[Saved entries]
=-=-=-=-=

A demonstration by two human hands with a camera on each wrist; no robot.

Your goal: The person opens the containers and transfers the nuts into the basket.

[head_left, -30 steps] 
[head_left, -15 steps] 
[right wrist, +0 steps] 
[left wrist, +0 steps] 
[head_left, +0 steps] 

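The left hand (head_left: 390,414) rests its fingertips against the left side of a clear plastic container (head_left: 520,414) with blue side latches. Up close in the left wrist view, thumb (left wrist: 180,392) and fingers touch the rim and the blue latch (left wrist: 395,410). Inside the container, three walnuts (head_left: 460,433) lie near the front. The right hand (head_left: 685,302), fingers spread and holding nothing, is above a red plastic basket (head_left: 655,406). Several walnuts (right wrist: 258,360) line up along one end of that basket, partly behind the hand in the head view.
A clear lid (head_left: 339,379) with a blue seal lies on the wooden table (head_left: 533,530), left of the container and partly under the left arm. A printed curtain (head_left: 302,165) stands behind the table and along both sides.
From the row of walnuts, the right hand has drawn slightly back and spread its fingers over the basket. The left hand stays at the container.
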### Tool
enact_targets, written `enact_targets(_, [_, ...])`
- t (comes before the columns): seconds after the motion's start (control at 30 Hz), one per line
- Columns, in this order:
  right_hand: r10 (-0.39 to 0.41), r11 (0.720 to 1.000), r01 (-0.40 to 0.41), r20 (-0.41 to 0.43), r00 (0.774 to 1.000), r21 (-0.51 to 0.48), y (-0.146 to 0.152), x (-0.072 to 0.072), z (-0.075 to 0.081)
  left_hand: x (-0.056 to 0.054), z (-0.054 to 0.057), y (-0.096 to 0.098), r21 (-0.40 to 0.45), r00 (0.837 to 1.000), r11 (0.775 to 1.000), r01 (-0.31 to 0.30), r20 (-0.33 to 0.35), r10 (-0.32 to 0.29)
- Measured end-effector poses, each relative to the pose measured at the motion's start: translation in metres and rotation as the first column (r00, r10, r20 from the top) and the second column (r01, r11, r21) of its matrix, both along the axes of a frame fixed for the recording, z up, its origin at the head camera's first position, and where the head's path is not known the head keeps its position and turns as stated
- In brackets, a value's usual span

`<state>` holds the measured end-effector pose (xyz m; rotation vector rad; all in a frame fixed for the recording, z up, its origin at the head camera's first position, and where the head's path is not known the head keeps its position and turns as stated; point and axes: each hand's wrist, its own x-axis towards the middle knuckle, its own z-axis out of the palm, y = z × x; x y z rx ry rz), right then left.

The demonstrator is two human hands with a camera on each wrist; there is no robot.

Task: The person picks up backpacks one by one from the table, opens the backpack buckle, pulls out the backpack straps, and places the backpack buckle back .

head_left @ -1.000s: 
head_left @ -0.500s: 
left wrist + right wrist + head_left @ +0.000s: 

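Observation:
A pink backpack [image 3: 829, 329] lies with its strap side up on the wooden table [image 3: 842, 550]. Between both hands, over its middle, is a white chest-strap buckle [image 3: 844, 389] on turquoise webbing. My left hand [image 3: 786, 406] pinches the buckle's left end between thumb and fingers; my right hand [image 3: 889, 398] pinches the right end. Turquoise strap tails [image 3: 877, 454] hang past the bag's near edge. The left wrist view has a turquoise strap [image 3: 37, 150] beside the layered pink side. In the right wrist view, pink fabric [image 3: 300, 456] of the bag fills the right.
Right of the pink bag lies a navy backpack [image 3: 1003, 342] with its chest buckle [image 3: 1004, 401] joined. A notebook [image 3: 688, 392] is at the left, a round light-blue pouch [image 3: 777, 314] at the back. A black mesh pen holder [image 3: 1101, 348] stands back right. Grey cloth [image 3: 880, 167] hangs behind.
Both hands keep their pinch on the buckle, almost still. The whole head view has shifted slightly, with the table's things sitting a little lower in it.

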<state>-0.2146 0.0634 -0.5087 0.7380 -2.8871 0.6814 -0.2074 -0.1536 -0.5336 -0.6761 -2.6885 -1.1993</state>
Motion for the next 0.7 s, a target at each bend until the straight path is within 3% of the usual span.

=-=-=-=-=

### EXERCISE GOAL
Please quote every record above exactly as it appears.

### YOUR RESPONSE
A demonstration by two human hands with a camera on each wrist; no robot.

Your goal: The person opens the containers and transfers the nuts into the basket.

[head_left, -30 steps] 
[head_left, -15 steps] 
[right wrist, +0 steps] 
[left wrist, +0 steps] 
[head_left, +0 steps] 

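The left hand (head_left: 390,414) rests its fingertips against the left side of a clear plastic container (head_left: 520,414) with blue side latches. Up close in the left wrist view, thumb (left wrist: 180,392) and fingers touch the rim and the blue latch (left wrist: 395,410). Inside the container, three walnuts (head_left: 460,433) lie near the front. The right hand (head_left: 685,302), fingers spread and holding nothing, is above a red plastic basket (head_left: 655,406). Several walnuts (right wrist: 258,360) line up along one end of that basket, partly behind the hand in the head view.
A clear lid (head_left: 339,379) with a blue seal lies on the wooden table (head_left: 533,530), left of the container and partly under the left arm. A printed curtain (head_left: 302,165) stands behind the table and along both sides.
From the row of walnuts, the right hand has drawn slightly back and spread its fingers over the basket. The left hand stays at the container.
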### Tool
enact_targets, written `enact_targets(_, [_, ...])`
- t (comes before the columns): seconds after the motion's start (control at 30 Hz), one per line
- Columns, in this order:
  right_hand: r10 (-0.39 to 0.41), r11 (0.720 to 1.000), r01 (-0.40 to 0.41), r20 (-0.41 to 0.43), r00 (0.774 to 1.000), r21 (-0.51 to 0.48), y (-0.146 to 0.152), x (-0.072 to 0.072), z (-0.075 to 0.081)
  left_hand: x (-0.056 to 0.054), z (-0.054 to 0.057), y (-0.096 to 0.098), r21 (-0.40 to 0.45), r00 (0.837 to 1.000), r11 (0.775 to 1.000), r01 (-0.31 to 0.30), r20 (-0.33 to 0.35), r10 (-0.32 to 0.29)
- Measured end-effector poses, each relative to the pose measured at the motion's start: translation in metres and rotation as the first column (r00, r10, r20 from the top) and the second column (r01, r11, r21) of its matrix, both along the axes of a frame fixed for the recording, z up, its origin at the head camera's first position, and where the head's path is not known the head keeps its position and turns as stated
- In brackets, a value's usual span

`<state>` holds the measured end-effector pose (xyz m; rotation vector rad; all in a frame fixed for the recording, z up, its origin at the head camera's first position, and where the head's path is not known the head keeps its position and turns as stated; point and axes: each hand's wrist, its own x-axis towards the middle knuckle, its own z-axis out of the palm, y = z × x; x y z rx ry rz), right then left.

The demonstrator is two human hands with a camera on each wrist; there is no robot.

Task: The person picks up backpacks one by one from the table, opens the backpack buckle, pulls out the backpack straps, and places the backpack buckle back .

head_left @ -1.000s: 
head_left @ -0.500s: 
left wrist + right wrist + head_left @ +0.000s: 

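Observation:
A pink backpack [image 3: 829, 329] lies with its strap side up on the wooden table [image 3: 842, 550]. Between both hands, over its middle, is a white chest-strap buckle [image 3: 844, 389] on turquoise webbing. My left hand [image 3: 786, 406] pinches the buckle's left end between thumb and fingers; my right hand [image 3: 889, 398] pinches the right end. Turquoise strap tails [image 3: 877, 454] hang past the bag's near edge. The left wrist view has a turquoise strap [image 3: 37, 150] beside the layered pink side. In the right wrist view, pink fabric [image 3: 300, 456] of the bag fills the right.
Right of the pink bag lies a navy backpack [image 3: 1003, 342] with its chest buckle [image 3: 1004, 401] joined. A notebook [image 3: 688, 392] is at the left, a round light-blue pouch [image 3: 777, 314] at the back. A black mesh pen holder [image 3: 1101, 348] stands back right. Grey cloth [image 3: 880, 167] hangs behind.
Both hands keep their pinch on the buckle, almost still. The whole head view has shifted slightly, with the table's things sitting a little lower in it.
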
<state>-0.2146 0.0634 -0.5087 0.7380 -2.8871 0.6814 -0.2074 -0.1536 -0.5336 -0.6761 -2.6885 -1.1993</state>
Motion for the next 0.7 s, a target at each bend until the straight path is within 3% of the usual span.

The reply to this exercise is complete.